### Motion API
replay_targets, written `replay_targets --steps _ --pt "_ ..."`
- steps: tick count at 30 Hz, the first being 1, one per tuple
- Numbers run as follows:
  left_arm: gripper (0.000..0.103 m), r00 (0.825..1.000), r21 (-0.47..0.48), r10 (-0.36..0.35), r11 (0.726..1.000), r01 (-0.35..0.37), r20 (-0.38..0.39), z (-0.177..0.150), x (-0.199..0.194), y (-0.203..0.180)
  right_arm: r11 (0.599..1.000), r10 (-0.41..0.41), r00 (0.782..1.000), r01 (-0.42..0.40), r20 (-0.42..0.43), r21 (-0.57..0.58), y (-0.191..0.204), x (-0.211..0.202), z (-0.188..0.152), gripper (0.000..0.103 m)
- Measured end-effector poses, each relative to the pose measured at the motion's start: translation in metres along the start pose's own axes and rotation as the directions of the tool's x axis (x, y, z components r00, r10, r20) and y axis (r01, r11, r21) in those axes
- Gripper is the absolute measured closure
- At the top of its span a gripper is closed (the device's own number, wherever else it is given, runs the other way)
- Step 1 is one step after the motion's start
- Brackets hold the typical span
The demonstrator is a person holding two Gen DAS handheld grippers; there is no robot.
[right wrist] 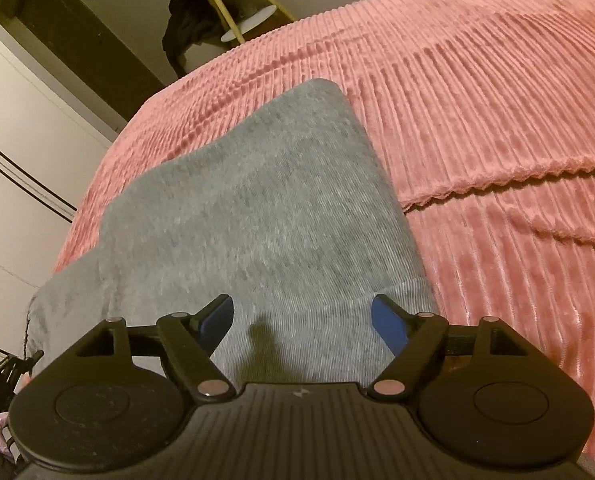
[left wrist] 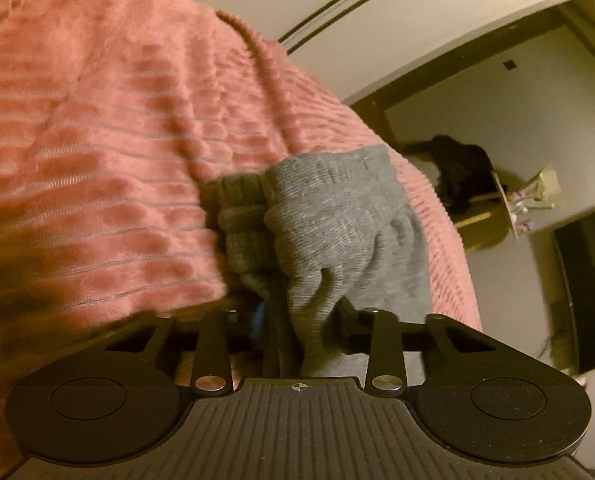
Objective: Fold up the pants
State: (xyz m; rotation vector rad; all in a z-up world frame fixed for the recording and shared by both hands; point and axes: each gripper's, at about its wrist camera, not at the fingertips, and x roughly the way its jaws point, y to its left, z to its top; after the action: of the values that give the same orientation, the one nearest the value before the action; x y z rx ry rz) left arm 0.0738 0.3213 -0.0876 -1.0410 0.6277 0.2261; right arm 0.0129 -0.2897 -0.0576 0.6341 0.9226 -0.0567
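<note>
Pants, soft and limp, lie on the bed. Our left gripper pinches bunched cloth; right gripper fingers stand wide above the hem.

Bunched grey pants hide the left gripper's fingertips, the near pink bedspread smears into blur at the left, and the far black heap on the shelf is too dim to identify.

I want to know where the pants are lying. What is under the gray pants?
A pink ribbed blanket lies under the gray pants and spreads out around them. What is below the blanket is covered, so it cannot be seen.
</note>
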Motion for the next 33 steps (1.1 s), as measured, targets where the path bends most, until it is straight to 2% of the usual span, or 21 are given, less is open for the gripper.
replay_targets --steps 4,7,9,12,14,16,18,19,21,23,24,26,27,28,29,30,31,33 --pt "0.079 0.999 0.145 0.001 0.989 -0.008 0.043 0.000 -0.019 -0.032 1.000 -0.011 1.000 0.011 0.002 -0.009 0.002 0.000 0.000 0.026" --pt "0.081 0.995 0.269 -0.034 0.963 0.008 0.093 -0.006 -0.040 -0.068 1.000 -0.009 1.000 0.010 0.005 -0.012 0.001 -0.001 -0.001 0.026" --pt "0.083 0.990 0.362 -0.070 0.932 0.020 0.124 -0.016 -0.056 -0.094 1.000 -0.002 1.000 0.002 0.008 -0.005 -0.001 -0.002 -0.001 0.026" --pt "0.086 0.980 0.516 -0.146 0.855 0.055 0.139 -0.040 -0.078 -0.137 1.000 0.009 1.000 -0.009 0.015 0.006 -0.002 -0.005 -0.001 0.026" --pt "0.088 0.972 0.620 -0.199 0.780 0.078 0.128 -0.064 -0.091 -0.165 1.000 0.013 1.000 -0.013 0.017 0.007 -0.003 -0.006 -0.002 0.026" --pt "0.089 0.963 0.733 -0.251 0.674 0.097 0.103 -0.096 -0.101 -0.194 1.000 0.015 1.000 -0.015 0.019 0.007 -0.002 -0.007 -0.002 0.026" --pt "0.090 0.957 0.801 -0.286 0.585 0.130 0.054 -0.128 -0.105 -0.215 1.000 0.017 1.000 -0.018 0.020 0.007 -0.003 -0.008 -0.003 0.026" --pt "0.095 0.954 0.824 -0.299 0.546 0.153 0.020 -0.145 -0.104 -0.224 1.000 0.020 1.000 -0.020 0.021 0.008 -0.003 -0.008 -0.003 0.026" --pt "0.102 0.943 0.880 -0.330 0.434 0.192 -0.043 -0.180 -0.104 -0.238 1.000 0.027 0.999 -0.028 0.023 0.015 -0.004 -0.010 -0.003 0.026" --pt "0.102 0.930 0.921 -0.347 0.310 0.235 -0.121 -0.215 -0.104 -0.253 0.999 0.034 0.999 -0.034 0.025 0.023 -0.005 -0.011 -0.003 0.026" --pt "0.101 0.924 0.923 -0.338 0.269 0.276 -0.177 -0.232 -0.102 -0.259 0.999 0.036 0.999 -0.036 0.026 0.023 -0.005 -0.011 -0.003 0.026" --pt "0.100 0.925 0.917 -0.280 0.233 0.325 -0.257 -0.259 -0.090 -0.266 0.999 0.038 0.999 -0.038 0.028 0.023 -0.005 -0.013 -0.004 0.026" --pt "0.098 0.928 0.916 -0.255 0.226 0.331 -0.272 -0.269 -0.085 -0.263 0.999 0.041 0.999 -0.042 0.030 0.023 -0.005 -0.014 -0.004 0.026" --pt "0.094 0.928 0.910 -0.236 0.234 0.343 -0.289 -0.274 -0.081 -0.259 0.999 0.045 0.998 -0.046 0.034 0.024 -0.005 -0.015 -0.004 0.026" --pt "0.090 0.925 0.894 -0.221 0.264 0.362 -0.310 -0.275 -0.078 -0.252 0.998 0.052 0.998 -0.052 0.037 0.023 -0.006 -0.017 -0.005 0.026" --pt "0.083 0.921 0.873 -0.213 0.307 0.380 -0.326 -0.270 -0.076 -0.242 0.998 0.060 0.997 -0.061 0.040 0.022 -0.006 -0.018 -0.006 0.026" --pt "0.072 0.920 0.846 -0.203 0.365 0.389 -0.335 -0.262 -0.074 -0.230 0.997 0.067 0.997 -0.068 0.042 0.020 -0.006 -0.019 -0.006 0.026" --pt "0.065 0.929 0.778 -0.172 0.509 0.368 -0.326 -0.241 -0.071 -0.200 0.997 0.071 0.997 -0.072 0.043 0.013 -0.006 -0.020 -0.006 0.026"
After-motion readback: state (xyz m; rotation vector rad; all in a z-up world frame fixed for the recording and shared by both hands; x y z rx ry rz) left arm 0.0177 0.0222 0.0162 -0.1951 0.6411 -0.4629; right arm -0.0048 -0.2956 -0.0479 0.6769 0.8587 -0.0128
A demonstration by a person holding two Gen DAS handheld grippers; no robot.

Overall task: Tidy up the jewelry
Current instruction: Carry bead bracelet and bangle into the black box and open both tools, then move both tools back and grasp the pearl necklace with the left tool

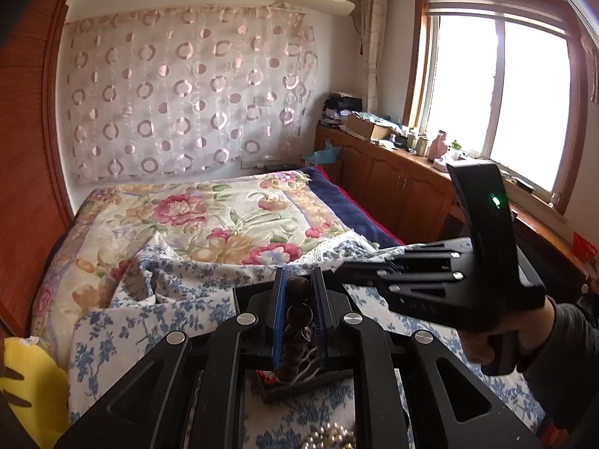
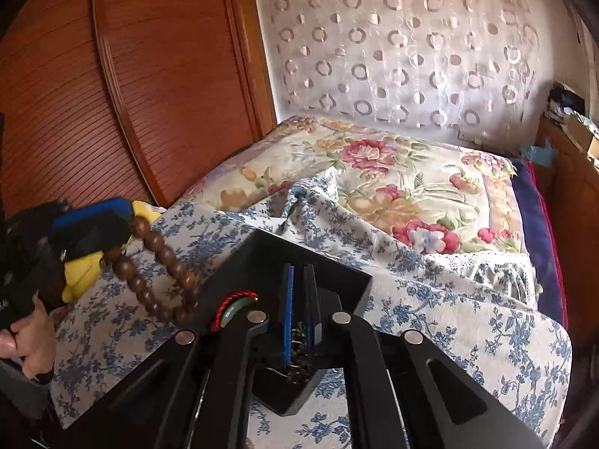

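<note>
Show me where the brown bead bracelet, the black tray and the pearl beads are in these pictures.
brown bead bracelet [image 2: 164,258]: right wrist view, on a bead midway along the hanging strand.
black tray [image 2: 348,277]: right wrist view, on its far right rim.
pearl beads [image 1: 329,436]: left wrist view, on the cluster at the bottom edge.

Glossy dark wooden beads [image 2: 164,262] hang beside a matt black plastic tray [image 2: 348,280] on the bed's [image 2: 430,202] soft printed cotton cloth, while each matt black plastic hand-held gripper carries blue rubbery pads [image 1: 277,310] and bright brushed-metal pins [image 2: 257,315].
</note>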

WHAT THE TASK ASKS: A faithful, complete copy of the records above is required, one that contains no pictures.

RESULT:
### Motion API
replay_targets, written `replay_targets --steps _ --pt "_ ..."`
- steps: tick count at 30 Hz, the first being 1, one per tuple
- Numbers run as follows:
  left_arm: gripper (0.000..0.103 m), r00 (0.825..1.000), r21 (-0.47..0.48), r10 (-0.36..0.35), r11 (0.726..1.000), r01 (-0.35..0.37), r20 (-0.38..0.39), z (-0.177..0.150), x (-0.199..0.194), y (-0.203..0.180)
  right_arm: r11 (0.599..1.000), r10 (-0.41..0.41), r00 (0.782..1.000), r01 (-0.42..0.40), r20 (-0.42..0.43), r21 (-0.57..0.58), y (-0.191..0.204), x (-0.211..0.202), z (-0.188..0.152), gripper (0.000..0.103 m)
- Measured end-effector poses, each relative to the pose measured at the motion's start: translation in metres along the start pose's own axes and rotation as the directions of the tool's x axis (x, y, z components r00, r10, r20) and y axis (r01, r11, r21) in those axes
- Gripper is the absolute measured closure
- At the top of its span a gripper is closed (the device's own number, wherever else it is given, runs the other way)
- Step 1 is one step after the motion's start
- Brackets hold the typical span
The demonstrator is a person holding two Gen DAS handheld grippers; there is no robot.
[right wrist] 
[left wrist] 
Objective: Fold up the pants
State: (xyz m; rotation vector rad; all in a z-up world frame fixed for the recording and shared by both hands; point and axes: each gripper's, at about its wrist camera, not at the fingertips, and x roughly the way its jaws point, y to its left, z to its top; after the action: of the values that give the same orientation, the one nearest the value before the action; x y z rx ry rz) left arm 0.0738 0.3213 -0.0876 -1.0410 0.6277 0.2261; right arm 0.0129 -0.2897 -0.0576 0.6341 0.9226 -0.0567
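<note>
Pants, soft and limp, lie on the bed. Our left gripper pinches bunched cloth; right gripper fingers stand wide above the hem.

Bunched grey pants hide the left gripper's fingertips, the near pink bedspread smears into blur at the left, and the far black heap on the shelf is too dim to identify.

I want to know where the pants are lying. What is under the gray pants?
A pink ribbed blanket lies under the gray pants and spreads out around them. What is below the blanket is covered, so it cannot be seen.
</note>
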Motion for the next 33 steps (1.1 s), as measured, targets where the path bends most, until it is straight to 2% of the usual span, or 21 are given, less is open for the gripper.
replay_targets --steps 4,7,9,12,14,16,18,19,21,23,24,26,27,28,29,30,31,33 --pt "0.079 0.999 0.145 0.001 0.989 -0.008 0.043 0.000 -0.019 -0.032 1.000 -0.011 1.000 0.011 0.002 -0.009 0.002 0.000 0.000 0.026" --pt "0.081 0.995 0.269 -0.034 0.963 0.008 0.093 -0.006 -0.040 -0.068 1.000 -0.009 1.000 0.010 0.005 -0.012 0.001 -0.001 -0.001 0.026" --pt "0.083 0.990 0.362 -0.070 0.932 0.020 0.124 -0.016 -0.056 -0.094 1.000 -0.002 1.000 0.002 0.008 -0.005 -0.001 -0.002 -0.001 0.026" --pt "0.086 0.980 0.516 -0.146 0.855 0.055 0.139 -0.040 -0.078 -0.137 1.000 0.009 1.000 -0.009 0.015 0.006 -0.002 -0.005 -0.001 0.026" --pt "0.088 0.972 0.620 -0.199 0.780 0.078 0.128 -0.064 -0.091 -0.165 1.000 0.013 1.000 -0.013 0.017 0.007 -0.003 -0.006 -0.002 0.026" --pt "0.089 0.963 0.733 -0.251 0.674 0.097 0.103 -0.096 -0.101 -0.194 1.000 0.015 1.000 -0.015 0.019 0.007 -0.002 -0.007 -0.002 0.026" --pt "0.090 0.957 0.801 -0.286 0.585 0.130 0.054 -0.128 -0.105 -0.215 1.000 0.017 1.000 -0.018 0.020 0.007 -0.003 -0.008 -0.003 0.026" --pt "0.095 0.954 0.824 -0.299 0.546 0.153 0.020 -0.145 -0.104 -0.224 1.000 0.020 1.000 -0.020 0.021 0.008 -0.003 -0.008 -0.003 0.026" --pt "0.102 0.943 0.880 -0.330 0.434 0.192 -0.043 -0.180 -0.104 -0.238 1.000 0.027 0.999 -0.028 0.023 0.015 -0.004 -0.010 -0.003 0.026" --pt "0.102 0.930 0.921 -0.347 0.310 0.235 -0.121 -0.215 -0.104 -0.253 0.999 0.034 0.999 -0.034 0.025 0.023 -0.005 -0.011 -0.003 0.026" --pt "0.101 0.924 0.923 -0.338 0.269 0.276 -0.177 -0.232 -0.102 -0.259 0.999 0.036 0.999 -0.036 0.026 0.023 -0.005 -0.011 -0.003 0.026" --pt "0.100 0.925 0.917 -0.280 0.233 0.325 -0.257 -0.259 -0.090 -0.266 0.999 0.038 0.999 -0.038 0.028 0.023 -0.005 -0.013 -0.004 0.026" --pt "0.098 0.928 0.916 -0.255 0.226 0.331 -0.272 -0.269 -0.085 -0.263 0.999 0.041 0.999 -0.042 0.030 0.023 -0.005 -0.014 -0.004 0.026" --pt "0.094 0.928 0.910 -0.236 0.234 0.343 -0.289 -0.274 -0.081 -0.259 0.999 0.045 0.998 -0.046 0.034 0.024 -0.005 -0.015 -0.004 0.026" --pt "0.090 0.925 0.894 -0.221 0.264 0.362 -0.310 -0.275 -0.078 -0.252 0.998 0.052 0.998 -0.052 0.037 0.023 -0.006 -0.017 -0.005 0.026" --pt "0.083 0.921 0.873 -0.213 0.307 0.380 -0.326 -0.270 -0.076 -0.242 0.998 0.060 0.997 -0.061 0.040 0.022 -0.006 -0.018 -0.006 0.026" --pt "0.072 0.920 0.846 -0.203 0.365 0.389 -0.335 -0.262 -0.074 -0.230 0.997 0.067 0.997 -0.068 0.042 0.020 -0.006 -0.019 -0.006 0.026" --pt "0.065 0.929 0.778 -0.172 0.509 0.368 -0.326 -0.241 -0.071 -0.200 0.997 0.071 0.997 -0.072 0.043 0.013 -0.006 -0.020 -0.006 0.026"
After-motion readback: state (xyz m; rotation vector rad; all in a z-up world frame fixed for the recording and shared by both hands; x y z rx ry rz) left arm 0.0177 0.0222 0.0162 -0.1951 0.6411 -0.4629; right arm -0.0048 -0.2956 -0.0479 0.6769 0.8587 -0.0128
A demonstration by a person holding two Gen DAS handheld grippers; no robot.

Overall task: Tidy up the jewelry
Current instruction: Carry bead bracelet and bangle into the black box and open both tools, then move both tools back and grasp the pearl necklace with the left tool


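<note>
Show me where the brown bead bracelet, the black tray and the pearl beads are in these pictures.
brown bead bracelet [image 2: 164,258]: right wrist view, on a bead midway along the hanging strand.
black tray [image 2: 348,277]: right wrist view, on its far right rim.
pearl beads [image 1: 329,436]: left wrist view, on the cluster at the bottom edge.

Glossy dark wooden beads [image 2: 164,262] hang beside a matt black plastic tray [image 2: 348,280] on the bed's [image 2: 430,202] soft printed cotton cloth, while each matt black plastic hand-held gripper carries blue rubbery pads [image 1: 277,310] and bright brushed-metal pins [image 2: 257,315].
</note>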

Here is where the answer stops.